Package manager credential management

  1. Validate permissions to publish to package manager
  2. If permissions are needed, retrieve them from the secret credential repo, and run any subsequent repo steps.

Performs internal-only tasks:

  1. ✓ Confirm user has completed all manual tasks (aka pre-release checklist).
  2. ✓ Confirm overwrite of local tags already matching version.
  3. ✓ Create local tag.
  4. ✓ Run build command, as specified in the config file.

Performs external-facing tasks:

  1. ✓ Clone/reset any downstream external distribution repos.
  2. ✓ Copy to destination repo:
* `README.md`
* `CHANGELOG.md`
* `LICENSE`
* `CONTRIBUTING.md`
* `.github/ISSUE_TEMPLATE.md`
* Any other distribution files.  This will be configured.
  1. ✓ Modify any dependency/versions in README.md, source, or sample apps to the latest version. The location and regex of these will be configured.
  2. ✓ Build code and/or Sample apps.

    • TODO If build fails, pause build and give developer a chance to fix the downstream build and retry without completely starting over.
  3. ✓ Push to appropriate package manager (nexus/cocoapods/composer/npm/nuget/rubygem/pypi).

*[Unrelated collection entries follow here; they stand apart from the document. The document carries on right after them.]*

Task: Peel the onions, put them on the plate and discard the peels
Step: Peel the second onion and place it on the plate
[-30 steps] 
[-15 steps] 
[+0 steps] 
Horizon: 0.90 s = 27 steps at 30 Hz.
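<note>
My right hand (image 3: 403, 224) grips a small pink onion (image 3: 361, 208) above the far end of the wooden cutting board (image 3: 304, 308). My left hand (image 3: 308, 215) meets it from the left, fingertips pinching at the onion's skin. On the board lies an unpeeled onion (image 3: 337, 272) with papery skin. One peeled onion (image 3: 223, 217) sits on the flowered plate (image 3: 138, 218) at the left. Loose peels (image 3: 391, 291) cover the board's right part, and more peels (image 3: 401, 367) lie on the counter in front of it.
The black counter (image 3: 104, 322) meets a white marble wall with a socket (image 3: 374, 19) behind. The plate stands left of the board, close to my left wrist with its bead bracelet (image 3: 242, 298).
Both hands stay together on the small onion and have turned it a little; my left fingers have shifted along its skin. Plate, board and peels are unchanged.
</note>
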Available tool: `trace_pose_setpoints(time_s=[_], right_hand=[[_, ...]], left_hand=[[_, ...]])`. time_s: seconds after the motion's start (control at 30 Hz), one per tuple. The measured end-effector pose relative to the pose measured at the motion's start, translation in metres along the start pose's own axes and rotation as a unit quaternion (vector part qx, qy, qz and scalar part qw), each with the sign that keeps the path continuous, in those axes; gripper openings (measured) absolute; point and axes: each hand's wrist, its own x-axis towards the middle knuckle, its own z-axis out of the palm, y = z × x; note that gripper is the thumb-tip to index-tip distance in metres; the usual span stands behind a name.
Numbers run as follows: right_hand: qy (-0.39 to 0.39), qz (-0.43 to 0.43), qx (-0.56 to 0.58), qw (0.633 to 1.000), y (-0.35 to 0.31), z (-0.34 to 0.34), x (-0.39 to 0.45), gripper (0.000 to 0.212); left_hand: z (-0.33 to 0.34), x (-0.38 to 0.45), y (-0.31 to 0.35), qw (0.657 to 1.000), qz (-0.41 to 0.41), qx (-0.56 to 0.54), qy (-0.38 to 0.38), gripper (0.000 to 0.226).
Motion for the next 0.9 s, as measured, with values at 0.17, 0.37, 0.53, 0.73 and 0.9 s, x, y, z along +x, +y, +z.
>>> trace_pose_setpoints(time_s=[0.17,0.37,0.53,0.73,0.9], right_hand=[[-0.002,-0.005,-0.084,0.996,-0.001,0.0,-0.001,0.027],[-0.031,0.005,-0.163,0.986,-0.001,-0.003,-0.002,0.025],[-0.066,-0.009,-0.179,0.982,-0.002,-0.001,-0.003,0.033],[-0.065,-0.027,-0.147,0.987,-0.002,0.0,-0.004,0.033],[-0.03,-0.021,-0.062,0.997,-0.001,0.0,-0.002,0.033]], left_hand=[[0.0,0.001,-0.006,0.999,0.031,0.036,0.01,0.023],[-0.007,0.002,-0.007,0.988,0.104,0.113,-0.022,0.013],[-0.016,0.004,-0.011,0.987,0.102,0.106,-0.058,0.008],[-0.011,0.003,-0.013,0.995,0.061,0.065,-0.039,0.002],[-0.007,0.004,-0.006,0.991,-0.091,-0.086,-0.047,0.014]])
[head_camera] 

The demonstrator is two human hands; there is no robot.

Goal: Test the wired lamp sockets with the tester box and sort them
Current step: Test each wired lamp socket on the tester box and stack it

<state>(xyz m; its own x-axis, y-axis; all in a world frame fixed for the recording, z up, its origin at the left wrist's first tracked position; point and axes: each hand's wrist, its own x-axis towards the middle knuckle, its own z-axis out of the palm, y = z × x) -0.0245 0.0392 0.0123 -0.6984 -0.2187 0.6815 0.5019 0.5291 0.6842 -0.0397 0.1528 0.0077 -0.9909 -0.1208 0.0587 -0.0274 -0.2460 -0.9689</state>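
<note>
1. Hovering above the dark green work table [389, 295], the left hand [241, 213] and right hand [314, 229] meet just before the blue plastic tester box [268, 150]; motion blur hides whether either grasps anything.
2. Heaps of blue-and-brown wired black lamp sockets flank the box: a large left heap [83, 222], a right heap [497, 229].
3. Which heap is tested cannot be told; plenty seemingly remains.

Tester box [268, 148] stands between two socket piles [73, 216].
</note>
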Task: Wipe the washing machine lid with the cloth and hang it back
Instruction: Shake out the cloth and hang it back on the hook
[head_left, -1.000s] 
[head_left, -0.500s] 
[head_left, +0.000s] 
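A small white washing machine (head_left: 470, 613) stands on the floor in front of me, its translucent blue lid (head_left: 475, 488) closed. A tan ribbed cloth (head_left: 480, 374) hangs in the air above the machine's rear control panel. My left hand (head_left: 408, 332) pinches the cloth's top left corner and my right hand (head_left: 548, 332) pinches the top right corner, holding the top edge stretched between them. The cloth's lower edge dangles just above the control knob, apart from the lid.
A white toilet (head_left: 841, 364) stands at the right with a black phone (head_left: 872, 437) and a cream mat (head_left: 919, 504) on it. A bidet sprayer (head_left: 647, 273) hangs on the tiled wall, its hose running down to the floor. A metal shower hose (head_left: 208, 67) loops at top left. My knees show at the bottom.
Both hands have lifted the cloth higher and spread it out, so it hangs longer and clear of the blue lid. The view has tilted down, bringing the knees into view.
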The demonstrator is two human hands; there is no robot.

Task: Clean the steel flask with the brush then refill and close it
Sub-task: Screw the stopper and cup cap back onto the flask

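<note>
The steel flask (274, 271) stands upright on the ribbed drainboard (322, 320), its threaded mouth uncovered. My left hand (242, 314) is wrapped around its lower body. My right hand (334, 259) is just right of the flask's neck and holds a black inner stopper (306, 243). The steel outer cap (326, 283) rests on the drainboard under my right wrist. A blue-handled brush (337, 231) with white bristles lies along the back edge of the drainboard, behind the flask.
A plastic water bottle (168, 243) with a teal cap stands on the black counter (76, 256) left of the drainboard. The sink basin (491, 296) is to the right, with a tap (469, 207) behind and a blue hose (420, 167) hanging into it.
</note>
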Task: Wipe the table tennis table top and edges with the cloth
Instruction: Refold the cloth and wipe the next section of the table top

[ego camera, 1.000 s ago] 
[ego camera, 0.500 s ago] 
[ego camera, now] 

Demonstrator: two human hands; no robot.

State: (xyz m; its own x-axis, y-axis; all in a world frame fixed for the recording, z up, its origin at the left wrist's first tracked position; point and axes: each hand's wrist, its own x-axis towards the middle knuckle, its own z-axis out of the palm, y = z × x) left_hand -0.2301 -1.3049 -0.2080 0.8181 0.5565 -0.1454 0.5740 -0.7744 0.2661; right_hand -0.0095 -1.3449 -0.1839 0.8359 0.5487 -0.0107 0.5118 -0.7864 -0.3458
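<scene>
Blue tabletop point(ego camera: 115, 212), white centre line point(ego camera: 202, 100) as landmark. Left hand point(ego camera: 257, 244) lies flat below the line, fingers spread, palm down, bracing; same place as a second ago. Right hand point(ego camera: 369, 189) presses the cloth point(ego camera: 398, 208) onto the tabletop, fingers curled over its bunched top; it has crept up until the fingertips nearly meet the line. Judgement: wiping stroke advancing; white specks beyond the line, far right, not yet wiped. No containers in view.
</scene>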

  4. ✓ Confirm overwrite of remote tags already matching version.

  5. ✓ Create root and downstream repo tag and GitHub release. The name of the release is the tag, and the annotated description and GitHub release is the relevant section of the CHANGELOG.md.

  6. ✓ Create downstream GitHub branch.

  7. ✓ Correctly handle git flow branches and merging.

  8. ✓ Push to external repo (once live in external package manager).

  9. ✓ Create PRs into any downstream dependencies, including the release notes in the PR. Examples:

* Create a PR into Braintree when mSDK/OTC release.
* Create a PR into Cordova when mSDK release.
* Create a PR into any other framework that has a direct dependency on this repo.
  1. TODO add those same release notes within the release notes of the downstream repo.
  2. Assemble a draft of news, and publish (where possible, i.e. send email, tweet, whatever).